AI is very fast at what it does and is able to look at potentially all the information that is available to us in digital form at the very moment in time that a question is asked or an instruction is given.

That – and only that – is the real magic of AI.

It is the reason that we are all just accepting the idea that AI is already infinitely cleverer than Humans could ever be. Just as those who benefit from us believing this to be true intend us to believe.

However, our acceptance that we no longer need to be creative or think for ourselves, means that we will not only increasingly become dependent upon a pool of ‘knowledge’ outside of ourselves – albeit a very large one of everything that has been recorded, spoken, considered and then committed to the internet and digital platforms up to some point in history before. But this pool of knowledge that we will use for everything will become increasingly diluted by the growing amount of poor and corrupt information, data and ‘understanding’ that our already burgeoning use of AI with everything is now spaffing out into the digital ether.

As you read, Humanity is literally giving up the ability to think and create for itself, to a machine-driven world that is incapable of doing any more.

What is more, Humanity is surrendering these cornerstone abilities for survival voluntarily. Because someone who benefits from us believing we are inadequate without technology has told us this, when a change of the kind that overreliance on AI could be about to usher in would have needed something akin to an extinction-level event to take place at any time in world history before.
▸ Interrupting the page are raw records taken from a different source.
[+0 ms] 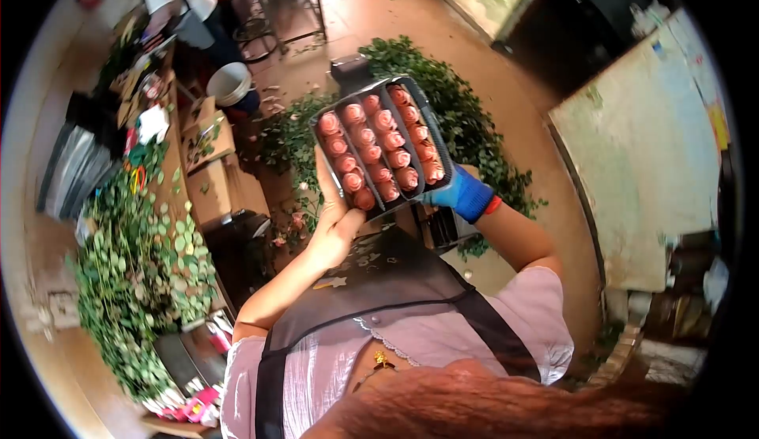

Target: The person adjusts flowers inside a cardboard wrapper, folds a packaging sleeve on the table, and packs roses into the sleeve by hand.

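Between my two hands is a black tray (425,115), held up in front of my apron and tilted. Several salmon-pink rose heads (385,120) fill it in rows, separated by dark dividers. My bare left hand (338,232) grips the tray's lower left side, thumb near the bottom corner. On the opposite side, my right hand (465,195), in a blue glove with a red cuff, supports the lower right corner. The right fingers are partly hidden behind the tray.
Rose stems with green leaves (466,115) lie heaped on the floor beyond the tray. More foliage (142,273) covers the bench at left, beside cardboard boxes (213,190). A white bucket (229,83) stands farther back. Another person (178,4) works at the far bench.
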### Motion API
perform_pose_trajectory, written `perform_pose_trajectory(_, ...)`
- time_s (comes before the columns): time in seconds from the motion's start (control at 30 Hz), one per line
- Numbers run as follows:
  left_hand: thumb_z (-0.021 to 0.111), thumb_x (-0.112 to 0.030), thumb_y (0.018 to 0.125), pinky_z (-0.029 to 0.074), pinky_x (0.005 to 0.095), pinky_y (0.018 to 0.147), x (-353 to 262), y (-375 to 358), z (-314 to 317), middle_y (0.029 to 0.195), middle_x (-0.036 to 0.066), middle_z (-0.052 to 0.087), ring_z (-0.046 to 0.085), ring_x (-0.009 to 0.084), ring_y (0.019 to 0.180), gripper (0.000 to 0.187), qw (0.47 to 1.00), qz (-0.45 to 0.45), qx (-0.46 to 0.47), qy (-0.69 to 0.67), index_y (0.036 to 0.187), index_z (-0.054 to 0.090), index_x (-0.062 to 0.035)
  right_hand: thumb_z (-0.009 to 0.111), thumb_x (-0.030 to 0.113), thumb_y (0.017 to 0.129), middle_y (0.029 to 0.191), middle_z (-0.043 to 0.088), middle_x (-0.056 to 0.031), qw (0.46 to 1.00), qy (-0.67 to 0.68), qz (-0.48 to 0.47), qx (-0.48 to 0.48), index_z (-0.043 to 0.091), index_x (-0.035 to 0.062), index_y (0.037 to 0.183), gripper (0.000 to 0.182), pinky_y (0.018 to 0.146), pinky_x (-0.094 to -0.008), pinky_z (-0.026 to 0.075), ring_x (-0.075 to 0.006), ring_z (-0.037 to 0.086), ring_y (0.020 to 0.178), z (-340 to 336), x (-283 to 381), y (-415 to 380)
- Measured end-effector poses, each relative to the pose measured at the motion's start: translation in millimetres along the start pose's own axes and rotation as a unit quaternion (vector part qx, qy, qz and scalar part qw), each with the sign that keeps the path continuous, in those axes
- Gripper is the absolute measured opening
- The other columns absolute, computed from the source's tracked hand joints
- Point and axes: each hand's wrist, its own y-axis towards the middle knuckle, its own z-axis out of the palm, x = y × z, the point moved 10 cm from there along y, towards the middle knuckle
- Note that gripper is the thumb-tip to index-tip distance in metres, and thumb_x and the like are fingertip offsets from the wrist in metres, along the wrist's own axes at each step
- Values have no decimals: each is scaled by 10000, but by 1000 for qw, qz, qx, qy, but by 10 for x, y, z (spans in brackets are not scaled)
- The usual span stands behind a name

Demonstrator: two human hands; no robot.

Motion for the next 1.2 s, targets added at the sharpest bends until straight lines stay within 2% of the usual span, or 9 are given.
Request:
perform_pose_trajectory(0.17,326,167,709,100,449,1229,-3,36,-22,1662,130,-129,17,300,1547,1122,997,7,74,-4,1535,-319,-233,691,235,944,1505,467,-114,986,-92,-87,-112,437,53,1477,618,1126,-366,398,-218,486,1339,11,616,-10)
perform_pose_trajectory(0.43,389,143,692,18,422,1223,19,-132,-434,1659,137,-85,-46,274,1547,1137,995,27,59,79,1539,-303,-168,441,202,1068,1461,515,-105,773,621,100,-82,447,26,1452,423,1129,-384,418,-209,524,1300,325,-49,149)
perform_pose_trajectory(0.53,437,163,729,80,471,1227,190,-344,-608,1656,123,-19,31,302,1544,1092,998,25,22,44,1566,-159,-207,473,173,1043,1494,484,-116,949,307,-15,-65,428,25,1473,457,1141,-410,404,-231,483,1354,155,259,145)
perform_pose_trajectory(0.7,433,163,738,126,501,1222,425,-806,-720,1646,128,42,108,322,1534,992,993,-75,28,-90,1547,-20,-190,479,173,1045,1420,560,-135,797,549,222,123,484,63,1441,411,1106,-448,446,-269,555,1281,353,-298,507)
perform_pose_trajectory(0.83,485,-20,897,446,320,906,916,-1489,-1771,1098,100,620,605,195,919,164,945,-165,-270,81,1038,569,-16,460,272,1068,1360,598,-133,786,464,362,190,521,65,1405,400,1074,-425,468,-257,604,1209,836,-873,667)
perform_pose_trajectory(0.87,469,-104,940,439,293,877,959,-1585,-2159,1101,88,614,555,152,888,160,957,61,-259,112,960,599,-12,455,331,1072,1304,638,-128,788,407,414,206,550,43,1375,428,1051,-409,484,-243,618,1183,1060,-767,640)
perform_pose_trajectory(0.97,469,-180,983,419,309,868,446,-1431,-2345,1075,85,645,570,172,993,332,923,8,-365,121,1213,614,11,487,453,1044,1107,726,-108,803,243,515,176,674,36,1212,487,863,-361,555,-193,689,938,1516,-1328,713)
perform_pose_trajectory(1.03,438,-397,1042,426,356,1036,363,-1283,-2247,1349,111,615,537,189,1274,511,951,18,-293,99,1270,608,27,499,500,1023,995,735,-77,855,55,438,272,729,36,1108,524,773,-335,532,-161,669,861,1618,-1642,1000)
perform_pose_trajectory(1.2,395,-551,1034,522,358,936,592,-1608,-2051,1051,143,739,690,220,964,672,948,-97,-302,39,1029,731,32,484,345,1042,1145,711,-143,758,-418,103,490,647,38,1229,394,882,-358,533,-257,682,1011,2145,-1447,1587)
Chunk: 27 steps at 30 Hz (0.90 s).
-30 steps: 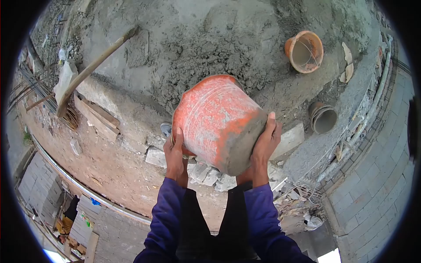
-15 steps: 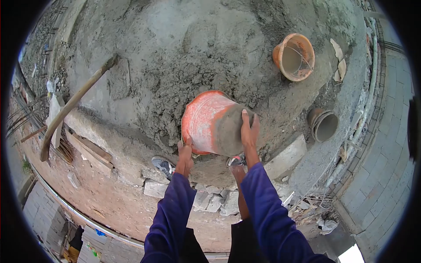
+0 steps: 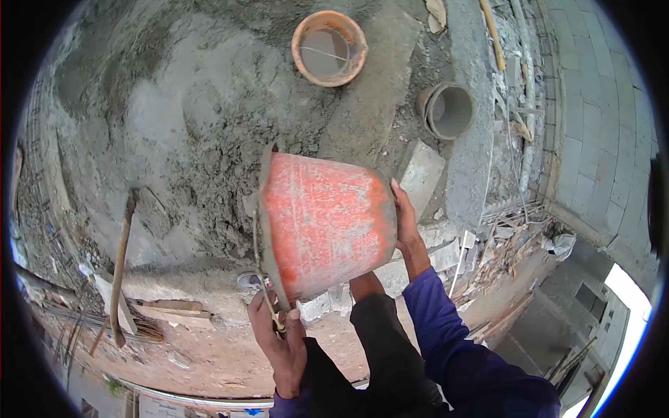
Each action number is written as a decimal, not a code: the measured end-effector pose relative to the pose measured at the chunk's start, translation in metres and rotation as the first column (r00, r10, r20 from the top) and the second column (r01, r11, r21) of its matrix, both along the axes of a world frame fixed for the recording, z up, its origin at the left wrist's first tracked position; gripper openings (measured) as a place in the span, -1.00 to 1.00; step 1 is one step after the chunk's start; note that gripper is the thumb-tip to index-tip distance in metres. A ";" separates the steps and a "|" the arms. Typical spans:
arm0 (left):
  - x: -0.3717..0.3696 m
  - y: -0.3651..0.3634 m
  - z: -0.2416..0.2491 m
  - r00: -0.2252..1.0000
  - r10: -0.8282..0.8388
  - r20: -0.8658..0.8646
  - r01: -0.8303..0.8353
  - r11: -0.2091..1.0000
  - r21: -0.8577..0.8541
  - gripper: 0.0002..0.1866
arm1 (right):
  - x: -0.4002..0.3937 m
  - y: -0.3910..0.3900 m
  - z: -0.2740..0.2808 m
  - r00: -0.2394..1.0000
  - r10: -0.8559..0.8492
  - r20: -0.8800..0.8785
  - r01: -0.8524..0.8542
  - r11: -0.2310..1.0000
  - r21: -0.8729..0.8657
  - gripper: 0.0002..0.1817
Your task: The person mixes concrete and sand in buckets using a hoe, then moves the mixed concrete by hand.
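Fingers (image 3: 260,311) of our left hand (image 3: 282,348) pinch the rim of the red bucket (image 3: 331,223) in the head view; our right hand (image 3: 410,228) grips its base, finger spread partly hidden. We've got it before our legs (image 3: 389,324), long axis almost level, mouth leftward, towards grey mortar (image 3: 216,202). Half a second ago its base faced us; now, its flank!
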<state>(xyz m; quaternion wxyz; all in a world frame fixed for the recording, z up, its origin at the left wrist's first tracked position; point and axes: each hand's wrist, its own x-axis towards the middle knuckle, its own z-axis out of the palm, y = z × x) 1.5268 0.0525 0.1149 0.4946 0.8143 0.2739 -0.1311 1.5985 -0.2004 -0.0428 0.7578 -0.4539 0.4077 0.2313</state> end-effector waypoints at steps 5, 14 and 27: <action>0.056 -0.126 -0.004 0.848 -0.507 0.154 0.491 0.861 0.132 -0.85 | -0.018 -0.134 0.049 0.990 -0.138 -0.007 0.138 0.986 0.092 -0.08; 0.033 -0.319 -0.078 0.578 -0.816 -0.030 0.811 0.578 -0.089 -0.46 | -0.046 -0.186 0.078 0.981 -0.127 -0.144 0.110 0.987 -0.119 -0.28; 0.027 -0.139 -0.055 0.847 -0.522 -0.103 0.511 0.852 -0.117 -0.65 | -0.170 -0.297 -0.032 0.931 -0.011 -0.364 -0.147 0.903 -0.403 -0.71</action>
This uncomfortable truth will not stop those who stand to benefit from the AI takeover from pushing and promoting this path. They will continue peddling the myths that the AI takeover will be in our best interests and will be inevitable all the same. When it is nothing of the sort.

The Technology we have available to us today will not live up to its greatest potential. Because the greatest potential any technology that man invents will have, is to help improve the lives and experiences of all men, rather than to replace any one of them.

We know this to be true, as this has regrettably been the way that technological advancements have always impacted Humanity since the ending of the Agricultural Age.

Technology has always been employed to make money for those who own and control it since then.

The rise of new technology has always been at the cost of all others at some level. No matter who they are or what their connections might be.

The reality we face is that it may already be too late to save the world we recognise from a fate that we have all unwittingly chosen. Rather than there being any kind of event or catastrophe at the heart of future change that no one person could have been responsible for.

However, if we are to address the slide towards universal ignorance, with the accompanying potential to take us back into the dark ages once more, we must reassess, reimagine and regulate the uses of every kind of technology. So that technology’s master can only be the public good. Rather than profit and the disaster that is following hard in its footsteps right now.

If we value the Human experience and wish to improve it, it is time to learn, share and then live the truth that there is no need for any technology to replace jobs, other than so just a few can increase their profits and control.

The best way for everyone and everything to live well, is without the complications and diversions that misappropriated technology imposes upon us, and the technology we do embrace should always be used for the greater good and for the benefit of everyone involved.